* Assigned task:
Within this material, find every line where the string "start" appears, and copy it out.

* Data:
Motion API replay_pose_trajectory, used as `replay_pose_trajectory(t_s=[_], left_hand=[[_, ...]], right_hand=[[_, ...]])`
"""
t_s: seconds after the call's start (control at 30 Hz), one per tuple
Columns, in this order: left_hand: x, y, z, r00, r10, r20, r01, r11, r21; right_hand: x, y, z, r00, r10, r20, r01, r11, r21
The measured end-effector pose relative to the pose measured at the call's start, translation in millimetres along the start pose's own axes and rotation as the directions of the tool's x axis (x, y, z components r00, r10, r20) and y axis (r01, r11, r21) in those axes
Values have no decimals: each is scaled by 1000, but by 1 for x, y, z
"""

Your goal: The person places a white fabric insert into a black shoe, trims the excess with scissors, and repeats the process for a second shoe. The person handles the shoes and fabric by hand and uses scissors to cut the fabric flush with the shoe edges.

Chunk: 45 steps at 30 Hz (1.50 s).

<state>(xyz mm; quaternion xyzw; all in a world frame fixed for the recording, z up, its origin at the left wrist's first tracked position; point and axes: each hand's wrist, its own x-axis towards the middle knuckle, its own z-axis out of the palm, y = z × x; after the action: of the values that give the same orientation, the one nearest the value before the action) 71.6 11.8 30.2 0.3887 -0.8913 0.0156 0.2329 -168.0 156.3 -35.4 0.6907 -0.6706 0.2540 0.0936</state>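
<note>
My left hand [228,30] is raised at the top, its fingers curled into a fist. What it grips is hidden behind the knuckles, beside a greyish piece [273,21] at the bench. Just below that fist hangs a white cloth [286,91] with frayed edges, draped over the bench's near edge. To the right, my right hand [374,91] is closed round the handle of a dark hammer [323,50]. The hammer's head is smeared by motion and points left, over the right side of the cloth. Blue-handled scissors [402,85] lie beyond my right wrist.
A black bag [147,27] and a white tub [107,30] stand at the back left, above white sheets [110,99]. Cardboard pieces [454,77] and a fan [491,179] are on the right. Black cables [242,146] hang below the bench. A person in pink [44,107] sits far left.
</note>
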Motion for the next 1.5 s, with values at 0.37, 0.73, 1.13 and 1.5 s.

* Problem solution:
t_s: seconds after the call's start (control at 30 Hz), one per tuple
The measured end-effector pose relative to the pose measured at the call's start, translation in millimetres along the start pose's own axes and rotation as the directions of the tool's x axis (x, y, z components r00, r10, r20) and y axis (r01, r11, r21) in those axes

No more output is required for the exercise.